Tuesday, August 04, 2015


The Tridion Developer Summit is just around the corner, as you probably know, since I'm sure you registered for it already, right?

Given the proximity, and the fact that I'll be delivering the keynote, and also that we're just about to release a new version of our software, I thought it would be the right time to throw some rumors in the air about what I will be announcing. Some are true, some are just rumors... I'll leave it to you to do the filtering - or better yet, come to the Developer Summit and see it for yourself!

Rumor list
  • You'll be able to move things up & down in the BluePrint
  • You can launch a new site simply by following a wizard
  • You won't need Java anymore to run .NET websites
  • You will have a central configuration service for Content Delivery
  • You won't need to store Deployer information in the CM database anymore
  • You'll have access to development licenses for free
  • You now get SDL Mobile as part of Content Delivery (i.e., no additional license)
  • All our software (including CM) will support Cloud Databases
  • Creating a new publication will now also create a Root Structure Group
  • All namespaces and package names are being renamed to Sdl.Web instead of Tridion or com.tridion

Choose a few, then check with me after September 17 to figure out which ones you got right.
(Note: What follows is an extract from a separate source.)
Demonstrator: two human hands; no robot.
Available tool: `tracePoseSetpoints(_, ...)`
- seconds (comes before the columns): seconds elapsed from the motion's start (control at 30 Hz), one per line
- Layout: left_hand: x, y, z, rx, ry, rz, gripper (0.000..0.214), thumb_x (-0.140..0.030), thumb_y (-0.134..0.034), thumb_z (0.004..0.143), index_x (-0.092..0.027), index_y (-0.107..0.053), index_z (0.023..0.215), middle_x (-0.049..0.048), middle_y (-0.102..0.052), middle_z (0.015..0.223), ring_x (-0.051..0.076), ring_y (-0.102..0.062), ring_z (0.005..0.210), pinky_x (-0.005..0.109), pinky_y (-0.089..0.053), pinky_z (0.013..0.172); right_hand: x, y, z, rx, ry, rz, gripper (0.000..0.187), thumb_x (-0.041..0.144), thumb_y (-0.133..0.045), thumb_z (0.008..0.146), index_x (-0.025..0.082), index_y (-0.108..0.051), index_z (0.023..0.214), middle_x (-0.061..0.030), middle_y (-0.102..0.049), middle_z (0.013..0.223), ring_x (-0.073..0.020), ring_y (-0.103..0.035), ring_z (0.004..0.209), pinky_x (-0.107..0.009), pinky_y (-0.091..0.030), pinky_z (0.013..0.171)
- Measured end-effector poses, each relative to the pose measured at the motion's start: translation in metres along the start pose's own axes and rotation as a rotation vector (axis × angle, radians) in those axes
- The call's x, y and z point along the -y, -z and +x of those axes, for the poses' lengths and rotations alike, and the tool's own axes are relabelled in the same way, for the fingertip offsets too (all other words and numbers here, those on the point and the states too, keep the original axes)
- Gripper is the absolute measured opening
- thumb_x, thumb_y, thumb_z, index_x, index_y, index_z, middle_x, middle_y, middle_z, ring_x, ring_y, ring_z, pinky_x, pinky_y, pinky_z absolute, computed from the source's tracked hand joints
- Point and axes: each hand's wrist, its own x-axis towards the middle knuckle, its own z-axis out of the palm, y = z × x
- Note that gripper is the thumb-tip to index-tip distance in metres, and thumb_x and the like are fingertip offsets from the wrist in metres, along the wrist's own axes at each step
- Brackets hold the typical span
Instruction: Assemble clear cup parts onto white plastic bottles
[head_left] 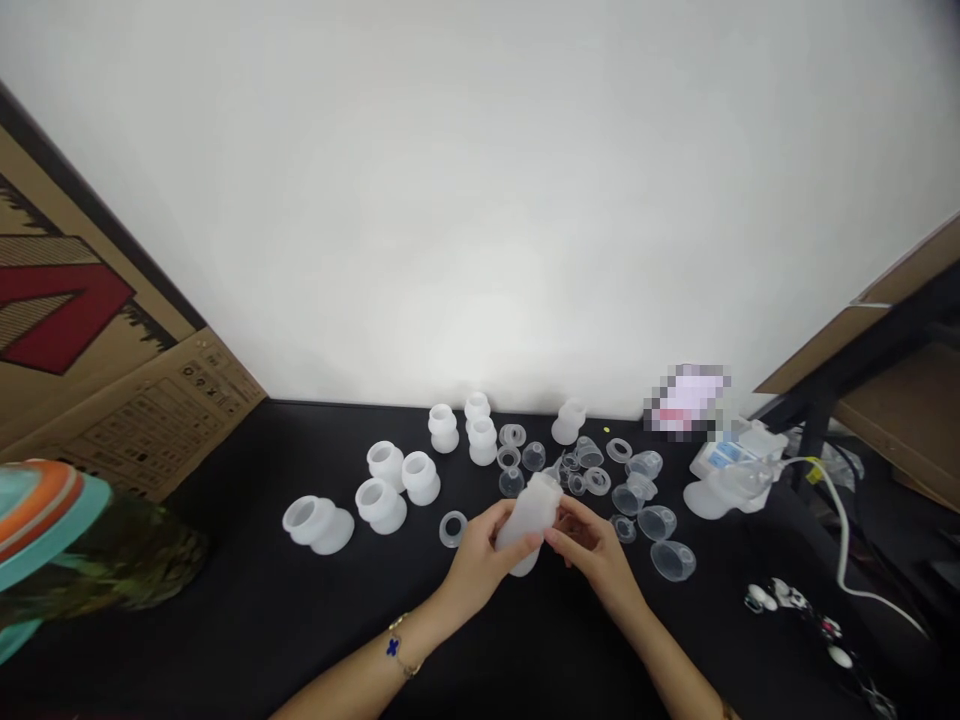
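My left hand [480, 555] is wrapped round a translucent white squeeze bottle [529, 520], which leans slightly to the right. The bottle has a narrower neck and a clear pointed piece [556, 469] at its top; whether that piece is attached I cannot tell. On the bottle's right side, my right hand [596, 550] is closed, its thumb against the bottle and its other fingers curled partly out of sight. Beyond the hands lie several clear cone-shaped cups [656, 522] and clear rings [597, 481]. One ring [453, 529] lies left of my left hand.
Several white waisted bottles [381, 505] stand at the left and back of the black table [247, 600]. A lidded jar [97, 540] and a cardboard box [112, 330] are at far left. To the right are a phone-like pixelated object [686, 400], a white cable [844, 540] and a beaded strap [802, 605].
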Motion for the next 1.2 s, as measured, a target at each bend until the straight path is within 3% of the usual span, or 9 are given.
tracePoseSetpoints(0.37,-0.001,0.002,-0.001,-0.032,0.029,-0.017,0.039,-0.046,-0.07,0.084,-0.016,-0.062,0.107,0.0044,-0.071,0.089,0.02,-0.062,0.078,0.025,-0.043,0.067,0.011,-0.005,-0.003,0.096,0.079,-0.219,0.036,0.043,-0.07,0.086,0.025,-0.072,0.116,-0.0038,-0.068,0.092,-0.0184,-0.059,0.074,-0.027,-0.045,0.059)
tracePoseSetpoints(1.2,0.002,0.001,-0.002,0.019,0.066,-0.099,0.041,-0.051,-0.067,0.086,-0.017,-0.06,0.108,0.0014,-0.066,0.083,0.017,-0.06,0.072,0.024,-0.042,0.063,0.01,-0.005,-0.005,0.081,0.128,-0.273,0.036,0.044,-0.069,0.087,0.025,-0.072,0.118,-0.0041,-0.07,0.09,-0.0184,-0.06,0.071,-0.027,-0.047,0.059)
See you in Amsterdam!


Anonymous said...

All the namespaces are changing from Tridion to SDLWeb

Nuno said...

Oooh, that's a good one. I'll add it tomorrow.

Guus Beltman said...

Aren't these points just already valid for Web 8? :-)

Nuno said...

You're right, it's time for a new post with new rumors!

Rabin Gurung said...

Trekking in Nepal…Family Adventure style
The towering Himalayas are, to many travellers’ minds, the chief reason for visiting Nepal. The country tumbles steeply down from the 800km stretch of the Himalayan battlements that forms its northern border, and can claim no fewer than eight of the world’s ten highest peaks – including, of course, Everest, the highest of them all. The mountains are more than just physically astonishing, however. The cultures of highland-dwelling Nepalese peoples are rich and fascinating, and the relaxed, companionable spirit of trekking life is an attraction in itself. The Himalayas have long exerted a powerful spiritual pull, too. In Hindu mythology, the mountains are where gods go to contemplate, while the Sherpas and other mountain peoples hold certain peaks to be the very embodiment of deities.
Most visitors to mountain areas stick to a few well-established trekking routes. They have good reasons for doing so: the classic trails of the Everest region with its famous trails like Everest Base camp trek and the 3 high passes are both mind blowing ventures and highly popular in the world. And Annapurna regions are so popular because they offer close-up views of the very highest peaks; this includes Annapurna 1 & 2, fishtail peak and Ganesh Himal trek. Famous treks like the Ghorepani Poon Hill Trek, Annapurna Base camp trek & the Annapurna Circuit trek are some of the most famous on earth. Dramatic scenery and fascinating local cultures are most known in this area. Lodges on the main trails – some as sophisticated as ski chalets, these days – make it possible to go without carrying a lot of gear or learning Nepali, and without spending too much money, either. While trekking, you’ll likely eat and sleep for $20–30 a day. For those who put a high priority on getting away from it all, there are plenty of less-developed routes, of course, and simply going out of season or taking a side-route off the main trail makes a huge difference.
The Helambu and Langtang regions are less striking but conveniently close to Kathmandu, attracting a little fewer than ten percent of trekkers. The Langtang valley trek & the Ganja-La pass are known trails in this area. This leaves vast areas of eastern and far western Nepal relatively untrodden by visitors. To hike in these areas you’ll need either to get set for camping and carry your own supplies, and live like a local, or pay to join an organized trek with tents and accept the compromises that go along with that.
With a good operator, you can anywhere in the wild. A Great Himalayan Trail now runs the length of highland Nepal – though it will be for some time, if ever, before such a route will be serviced by lodges.
Treks in remote far eastern and far western Nepal are mostly restricted to two kinds of globe trotters, both adventurous in their own way. The majority come on organized camping treks with agencies – in fact, this is obligatory for those areas that require a permit. The minority are independent trekkers prepared either to carry tents and food or negotiate with porters, or to seek food and lodging in local homes and basic lodges. Some great camping outdoors include the Manaslu circuit Trek, Upper Mustang trek the Dhaulagiri circuit, Rara lake trek and the great Kangchenjunga trek, both north and south.